◆ Task:
For each line below with the word "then", write out a copy.

◆ Given records:
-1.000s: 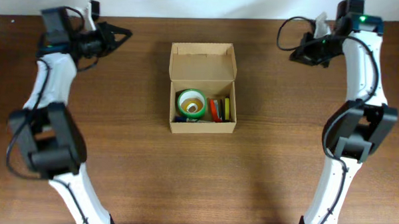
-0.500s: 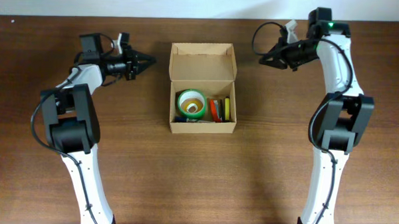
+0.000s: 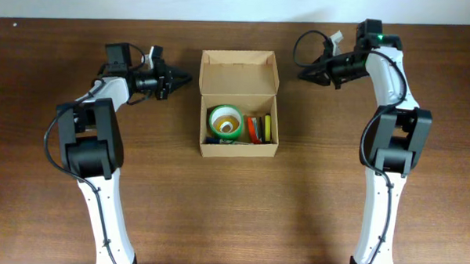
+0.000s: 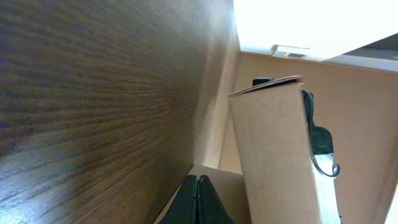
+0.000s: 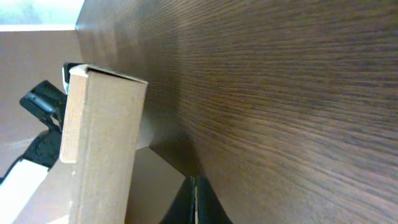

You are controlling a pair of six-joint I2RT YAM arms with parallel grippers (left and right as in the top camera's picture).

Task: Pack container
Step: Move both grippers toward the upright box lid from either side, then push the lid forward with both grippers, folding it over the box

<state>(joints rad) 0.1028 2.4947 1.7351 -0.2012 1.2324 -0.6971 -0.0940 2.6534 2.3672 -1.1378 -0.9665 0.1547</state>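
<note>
Grippers total two: left gripper and right gripper, each closed empty, flanking one open container.

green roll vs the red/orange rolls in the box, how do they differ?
The green roll lies flat, hole facing up; the red and orange rolls stand on edge. The green roll looks bulkier; the red and orange rolls look thin. The green roll sits left in the container, the others right. All are inside it.
</note>
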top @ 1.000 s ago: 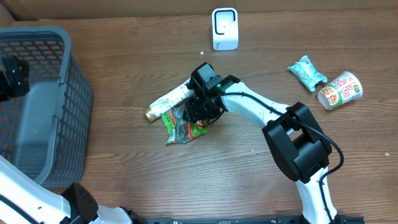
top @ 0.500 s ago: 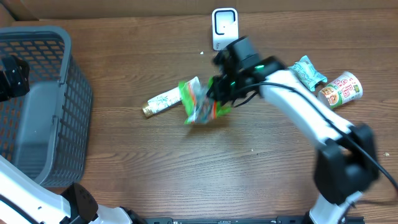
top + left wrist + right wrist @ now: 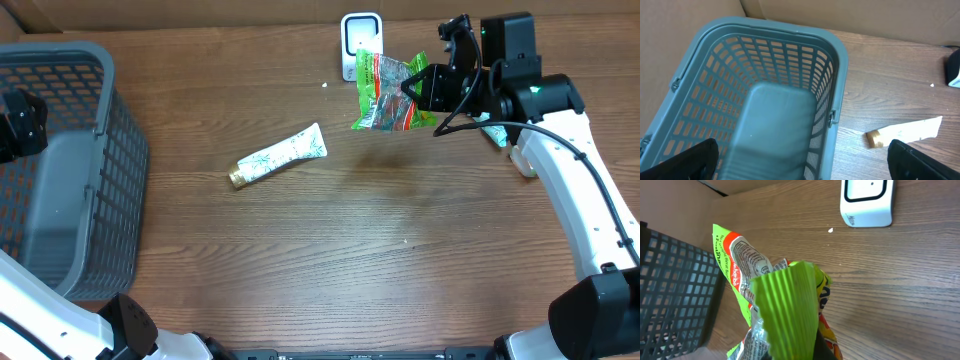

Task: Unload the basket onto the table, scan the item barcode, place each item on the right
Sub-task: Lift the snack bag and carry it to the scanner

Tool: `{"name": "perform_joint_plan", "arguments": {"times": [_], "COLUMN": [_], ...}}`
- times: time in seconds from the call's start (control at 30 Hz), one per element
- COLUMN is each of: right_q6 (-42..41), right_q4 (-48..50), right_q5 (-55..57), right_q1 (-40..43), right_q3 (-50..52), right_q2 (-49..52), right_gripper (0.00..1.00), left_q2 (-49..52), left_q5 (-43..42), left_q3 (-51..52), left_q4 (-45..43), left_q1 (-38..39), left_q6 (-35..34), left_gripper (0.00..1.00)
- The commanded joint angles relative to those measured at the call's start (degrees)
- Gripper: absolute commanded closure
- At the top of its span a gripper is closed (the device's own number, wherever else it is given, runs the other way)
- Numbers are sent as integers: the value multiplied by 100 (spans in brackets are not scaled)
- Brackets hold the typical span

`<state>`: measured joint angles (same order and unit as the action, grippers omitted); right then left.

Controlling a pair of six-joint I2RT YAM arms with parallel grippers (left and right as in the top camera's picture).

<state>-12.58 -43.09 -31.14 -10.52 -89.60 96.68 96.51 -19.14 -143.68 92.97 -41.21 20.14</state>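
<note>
Right hand, clamped on green snack packet, has lifted it off surface, now beside scanner; barcode presentation next. Left hand wide open, idle.

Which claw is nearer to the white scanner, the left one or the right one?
Right. The right claw, holding the green snack bag, is just right of the scanner; the left claw hangs open over the basket, far left.

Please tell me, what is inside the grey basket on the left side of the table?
The left wrist view shows the basket holding nothing, only its bare floor and mesh walls. The nearest end of the floor lies outside the picture, so it cannot be checked.
</note>
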Motion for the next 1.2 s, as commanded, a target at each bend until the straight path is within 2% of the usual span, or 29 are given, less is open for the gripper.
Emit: {"name": "perform_joint_plan", "arguments": {"times": [0.0, 0.23, 0.6, 0.7, 0.77, 0.9, 0.93, 1.1, 1.17], "right_q6": [70, 70, 691, 2105, 3475, 5840, 5958, 7694, 8522], "right_q4": [92, 330, 1080, 1945, 2540, 3617, 3709, 5976, 7521], "right_q5": [-334, -170, 1731, 4092, 4994, 5781, 5840, 6524, 6645], "right_q1": [-22, -22, -382, -863, -1161, -1580, -1596, -1679, -1679], "right_q3": [-74, -74, -79, -76, -76, -76, -76, -76, -79], "right_q2": [-282, -282, -282, -210, -68, 378, 426, 1497, 2111], "right_gripper": [96, 96, 96, 96, 96, 96, 96, 96, 96], "left_q2": [-4, -4, -4, -2, -2, -2, -2, -2, -2], "left_q5": [-79, -79, -79, -79, -79, -79, -79, -79, -79], "left_q3": [0, 0, 0, 0, 0, 0, 0, 0, 0], "left_q4": [-20, -20, -20, -20, -20, -20, -20, -20, -20], "left_q1": [37, 37, 37, 37, 37, 37, 37, 37, 37], "left_q6": [109, 109, 109, 109, 109, 109, 109, 109, 109], "left_gripper": [1, 0, 0, 0, 0, 1, 0, 0, 1]}}
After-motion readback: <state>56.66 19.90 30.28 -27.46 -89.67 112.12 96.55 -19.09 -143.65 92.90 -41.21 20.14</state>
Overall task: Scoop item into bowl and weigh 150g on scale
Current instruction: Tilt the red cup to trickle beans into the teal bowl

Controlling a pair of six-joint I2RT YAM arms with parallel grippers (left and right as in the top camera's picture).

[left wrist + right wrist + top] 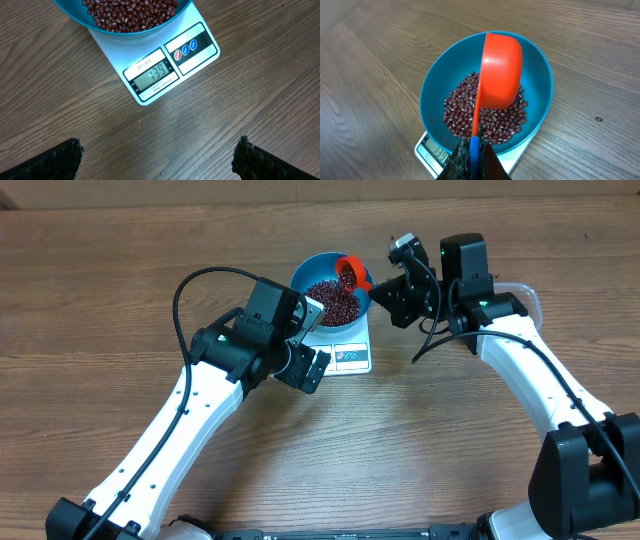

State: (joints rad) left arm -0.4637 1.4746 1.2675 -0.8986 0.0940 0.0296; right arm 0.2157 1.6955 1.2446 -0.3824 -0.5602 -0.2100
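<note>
Table: the brown wood-grain table fills every view and everything stands on it.

My left arm: it reaches in from the near left. My left gripper hangs over bare wood on the scale's display side, close to it. Its fingers are spread wide, one at each lower corner of the wrist view, with nothing between them and nothing touched.

My right arm: it comes in from the near right. My right gripper is beside the bowl, its fingers pressed together and pinching the end of the scoop's handle.

Bowl: the round, deep blue bowl sits upright on the scale, covering the part away from the display. Its rim overhangs the platform on the far side.

Scale: the flat white scale lies on the table between my two grippers, with the display edge toward my left wrist.

Scoop: the orange-red scoop is held above the bowl, turned on its side, with its cup over the beans. Its thin handle runs back down to my right fingers.

Display: the display reads 139.

Buttons: three round buttons, one red and two blue, sit next to the display.

Beans: the dark red-brown beans lie in a loose pile across the bowl's bottom. From overhead, more seem to sit in the scoop's mouth.
</note>
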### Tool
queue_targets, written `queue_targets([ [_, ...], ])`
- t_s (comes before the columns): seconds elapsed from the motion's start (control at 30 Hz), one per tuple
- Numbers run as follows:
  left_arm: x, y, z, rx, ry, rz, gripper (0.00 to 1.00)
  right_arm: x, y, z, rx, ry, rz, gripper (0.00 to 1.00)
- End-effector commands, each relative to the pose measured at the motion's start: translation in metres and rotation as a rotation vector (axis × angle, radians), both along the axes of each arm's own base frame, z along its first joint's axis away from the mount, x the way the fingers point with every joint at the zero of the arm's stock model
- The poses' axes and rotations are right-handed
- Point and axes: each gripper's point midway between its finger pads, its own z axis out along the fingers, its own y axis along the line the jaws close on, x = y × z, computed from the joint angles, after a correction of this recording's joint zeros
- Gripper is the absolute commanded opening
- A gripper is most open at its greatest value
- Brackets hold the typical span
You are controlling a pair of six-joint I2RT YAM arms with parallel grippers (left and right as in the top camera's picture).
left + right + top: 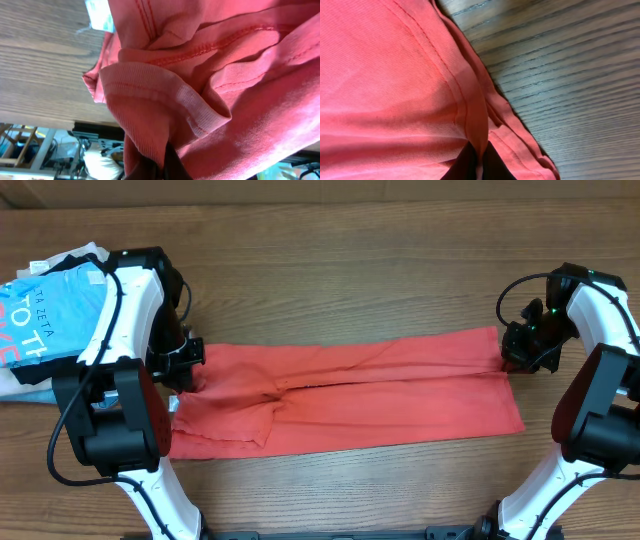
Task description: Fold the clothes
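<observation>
**Step in hand:** the lengthwise fold. The coral-red T-shirt (370, 395) lies on the wooden table (350, 270) as a long band stretched between the 2 grippers, its long edges already turned inward.

**Left gripper** (188, 365): jaws clamped on the ribbed neckband (200, 107), with cloth bunched just ahead of the fingertips.

**Right gripper** (512, 356): jaws clamped on the stitched hem (462, 95), with bare table just beside it.

A light blue printed tee (45, 305) lies to the outer side of the left gripper.

**Judgement:** the next move calls for both ends to be lifted in step and under even tension, so that the band lands flat without dragging the lower layer.
</observation>
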Motion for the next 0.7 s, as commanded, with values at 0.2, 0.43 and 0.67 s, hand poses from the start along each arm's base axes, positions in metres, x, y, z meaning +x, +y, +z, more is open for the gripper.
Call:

◆ Expected output:
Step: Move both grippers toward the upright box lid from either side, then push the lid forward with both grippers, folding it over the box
`<state>`: measured joint angles (same order and unit as the action, grippers omitted); right then left.

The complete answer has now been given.